Our partner, NY wrongful death attorney Jeffrey Bloom, who was instrumental in helping the bill pass the Assembly and the Senate spoke to CBS News in the video below.
New York wrongful death law has not been updated since 1847 and the bill that was passed last June with a large bipartisan majority by both chambers in Albany would have modernized the actual pre-civil war wrongful death statute
While 48 States in the US have modernized their wrongful deaths statute including 41 allowing to sue for emotional distress, New York is one of the last ones to only consider pecuniary loss when compensating survivors. As a result survivors of children, senior people and loved ones who are not earning a substantial income and have been killed because of the negligence of someone else can not receive any compensation for the emotional distress they suffered.

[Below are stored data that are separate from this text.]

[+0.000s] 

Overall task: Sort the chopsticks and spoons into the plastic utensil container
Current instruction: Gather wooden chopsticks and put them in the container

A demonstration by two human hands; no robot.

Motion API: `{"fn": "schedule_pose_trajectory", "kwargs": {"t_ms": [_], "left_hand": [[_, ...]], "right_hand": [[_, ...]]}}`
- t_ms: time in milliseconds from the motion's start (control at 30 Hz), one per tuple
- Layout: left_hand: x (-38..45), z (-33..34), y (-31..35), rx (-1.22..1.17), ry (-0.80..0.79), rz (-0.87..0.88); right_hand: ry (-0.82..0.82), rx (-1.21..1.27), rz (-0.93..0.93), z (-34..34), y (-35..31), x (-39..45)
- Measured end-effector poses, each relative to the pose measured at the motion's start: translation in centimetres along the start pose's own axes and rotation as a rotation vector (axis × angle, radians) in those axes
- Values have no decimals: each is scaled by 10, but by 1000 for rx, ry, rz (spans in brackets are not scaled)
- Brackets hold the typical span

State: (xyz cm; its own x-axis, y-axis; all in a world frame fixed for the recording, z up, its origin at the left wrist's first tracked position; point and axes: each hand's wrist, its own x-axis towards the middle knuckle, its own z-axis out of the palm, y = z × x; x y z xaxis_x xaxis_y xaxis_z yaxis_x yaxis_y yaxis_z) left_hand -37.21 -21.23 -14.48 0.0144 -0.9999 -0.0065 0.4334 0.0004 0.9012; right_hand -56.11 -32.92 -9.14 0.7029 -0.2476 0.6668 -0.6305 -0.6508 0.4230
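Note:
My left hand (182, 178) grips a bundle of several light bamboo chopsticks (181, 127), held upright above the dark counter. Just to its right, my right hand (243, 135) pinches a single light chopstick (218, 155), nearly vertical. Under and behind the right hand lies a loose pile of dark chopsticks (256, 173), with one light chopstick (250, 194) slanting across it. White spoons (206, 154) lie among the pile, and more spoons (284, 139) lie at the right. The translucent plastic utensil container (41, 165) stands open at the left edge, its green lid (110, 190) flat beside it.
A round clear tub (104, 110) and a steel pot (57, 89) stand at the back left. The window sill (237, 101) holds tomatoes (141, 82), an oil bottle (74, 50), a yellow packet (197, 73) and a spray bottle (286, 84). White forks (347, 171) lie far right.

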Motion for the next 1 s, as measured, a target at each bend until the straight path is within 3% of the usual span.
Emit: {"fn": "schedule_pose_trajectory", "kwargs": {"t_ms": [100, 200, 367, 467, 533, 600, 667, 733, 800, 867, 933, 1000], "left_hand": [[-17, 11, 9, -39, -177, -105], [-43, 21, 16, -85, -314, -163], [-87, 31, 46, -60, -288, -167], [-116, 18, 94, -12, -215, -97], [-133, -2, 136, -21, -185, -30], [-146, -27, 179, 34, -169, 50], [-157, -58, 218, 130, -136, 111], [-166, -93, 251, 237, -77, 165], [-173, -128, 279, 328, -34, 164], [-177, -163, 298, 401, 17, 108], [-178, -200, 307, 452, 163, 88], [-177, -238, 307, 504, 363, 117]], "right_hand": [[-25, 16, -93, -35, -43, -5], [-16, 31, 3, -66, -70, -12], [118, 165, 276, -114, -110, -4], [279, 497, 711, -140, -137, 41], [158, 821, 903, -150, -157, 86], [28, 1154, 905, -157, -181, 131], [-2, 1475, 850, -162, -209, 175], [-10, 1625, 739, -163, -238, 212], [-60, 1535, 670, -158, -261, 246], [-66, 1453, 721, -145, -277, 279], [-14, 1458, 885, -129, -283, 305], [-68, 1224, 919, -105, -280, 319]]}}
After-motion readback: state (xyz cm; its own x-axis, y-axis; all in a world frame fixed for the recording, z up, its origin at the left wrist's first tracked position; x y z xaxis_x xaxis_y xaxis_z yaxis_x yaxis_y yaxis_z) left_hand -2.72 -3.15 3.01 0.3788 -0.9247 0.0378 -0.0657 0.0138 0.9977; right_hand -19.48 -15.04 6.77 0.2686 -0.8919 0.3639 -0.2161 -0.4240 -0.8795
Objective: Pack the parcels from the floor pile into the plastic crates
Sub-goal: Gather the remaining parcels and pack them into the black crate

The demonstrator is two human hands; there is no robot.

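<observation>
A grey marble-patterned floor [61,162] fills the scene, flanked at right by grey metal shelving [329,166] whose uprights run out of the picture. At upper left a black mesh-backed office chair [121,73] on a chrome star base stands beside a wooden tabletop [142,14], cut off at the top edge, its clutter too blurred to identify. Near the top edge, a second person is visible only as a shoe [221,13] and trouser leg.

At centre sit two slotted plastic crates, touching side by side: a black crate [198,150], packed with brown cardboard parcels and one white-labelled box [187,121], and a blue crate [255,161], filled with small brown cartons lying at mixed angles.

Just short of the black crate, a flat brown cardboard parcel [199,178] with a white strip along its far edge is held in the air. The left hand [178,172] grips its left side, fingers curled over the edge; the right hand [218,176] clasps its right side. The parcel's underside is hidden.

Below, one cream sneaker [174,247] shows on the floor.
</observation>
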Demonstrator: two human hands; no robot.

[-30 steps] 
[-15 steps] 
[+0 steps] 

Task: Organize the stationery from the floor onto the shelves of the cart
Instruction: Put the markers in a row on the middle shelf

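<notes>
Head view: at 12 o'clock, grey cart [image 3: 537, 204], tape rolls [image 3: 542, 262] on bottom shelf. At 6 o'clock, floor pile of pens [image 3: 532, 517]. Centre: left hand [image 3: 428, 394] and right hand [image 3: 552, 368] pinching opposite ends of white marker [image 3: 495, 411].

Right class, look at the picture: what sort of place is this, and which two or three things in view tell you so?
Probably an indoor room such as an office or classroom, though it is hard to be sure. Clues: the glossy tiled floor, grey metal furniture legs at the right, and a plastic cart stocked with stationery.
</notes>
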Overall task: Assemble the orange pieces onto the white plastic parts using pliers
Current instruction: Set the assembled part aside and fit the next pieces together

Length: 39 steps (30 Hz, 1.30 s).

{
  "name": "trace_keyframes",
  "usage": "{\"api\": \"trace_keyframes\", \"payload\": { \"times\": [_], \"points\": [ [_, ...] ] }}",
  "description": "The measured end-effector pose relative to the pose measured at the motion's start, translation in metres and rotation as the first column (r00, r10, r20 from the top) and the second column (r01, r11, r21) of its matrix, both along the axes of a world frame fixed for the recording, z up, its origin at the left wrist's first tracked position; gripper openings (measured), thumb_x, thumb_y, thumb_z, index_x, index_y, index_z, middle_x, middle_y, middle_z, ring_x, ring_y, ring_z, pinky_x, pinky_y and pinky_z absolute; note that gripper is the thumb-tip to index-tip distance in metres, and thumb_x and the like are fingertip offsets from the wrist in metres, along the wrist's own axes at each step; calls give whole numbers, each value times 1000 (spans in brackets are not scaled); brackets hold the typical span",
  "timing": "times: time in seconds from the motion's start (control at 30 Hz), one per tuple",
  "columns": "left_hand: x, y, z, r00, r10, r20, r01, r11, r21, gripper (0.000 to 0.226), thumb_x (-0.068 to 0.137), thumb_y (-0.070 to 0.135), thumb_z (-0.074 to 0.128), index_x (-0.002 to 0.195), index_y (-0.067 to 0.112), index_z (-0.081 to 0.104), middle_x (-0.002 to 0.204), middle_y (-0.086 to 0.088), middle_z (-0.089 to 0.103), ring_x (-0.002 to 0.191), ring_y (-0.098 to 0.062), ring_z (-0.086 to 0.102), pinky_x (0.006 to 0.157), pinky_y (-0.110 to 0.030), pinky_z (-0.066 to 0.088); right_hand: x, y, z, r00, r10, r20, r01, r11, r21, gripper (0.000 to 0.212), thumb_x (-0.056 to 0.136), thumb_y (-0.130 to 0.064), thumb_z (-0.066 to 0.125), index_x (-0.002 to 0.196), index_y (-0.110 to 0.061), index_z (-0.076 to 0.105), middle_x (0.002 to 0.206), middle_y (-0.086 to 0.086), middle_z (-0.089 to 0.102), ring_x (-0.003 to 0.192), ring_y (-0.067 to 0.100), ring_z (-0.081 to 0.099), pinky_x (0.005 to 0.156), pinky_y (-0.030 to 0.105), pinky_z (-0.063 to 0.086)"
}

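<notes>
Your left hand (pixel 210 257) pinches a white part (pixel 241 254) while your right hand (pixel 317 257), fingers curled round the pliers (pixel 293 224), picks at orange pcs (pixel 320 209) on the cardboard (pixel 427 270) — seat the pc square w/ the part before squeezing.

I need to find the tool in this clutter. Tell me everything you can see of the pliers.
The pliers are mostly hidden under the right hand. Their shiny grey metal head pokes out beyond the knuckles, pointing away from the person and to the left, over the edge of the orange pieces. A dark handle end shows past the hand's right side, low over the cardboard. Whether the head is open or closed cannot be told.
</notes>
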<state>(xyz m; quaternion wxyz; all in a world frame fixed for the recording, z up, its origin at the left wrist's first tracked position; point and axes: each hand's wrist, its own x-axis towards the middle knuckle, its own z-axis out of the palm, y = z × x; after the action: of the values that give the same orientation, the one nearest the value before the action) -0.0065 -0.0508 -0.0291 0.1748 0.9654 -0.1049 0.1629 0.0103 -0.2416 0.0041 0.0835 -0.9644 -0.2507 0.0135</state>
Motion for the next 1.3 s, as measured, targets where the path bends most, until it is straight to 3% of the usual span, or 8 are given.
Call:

Every year in New York, children are killed by careless drivers on their way to school, seniors are fatally struck by drunk drivers while crossing the road, stay at home mothers die from medical malpractice, unemployed people are killed by defective products and their grieving families have one thing in common: they are unable to obtain the compensation they deserve for the loss they suffer. Not only the actual law is unfair to loved ones and families of victims not earning an income but it also doesn’t hold accountable the wrongdoers for their negligent act.
While countless families of victims who lost a loved one in careless accidents were hoping that they would finally obtain the compensation they deserve, the bill was strongly opposed by insurance companies, hospital associations as well as the Defense Association of New York.
Democrats hold supermajorities in the Senate and the Assembly and can override the governor’s veto but because the bill was passed in the previous legislative session, they are unable to do so. The only way would be to repass the bill.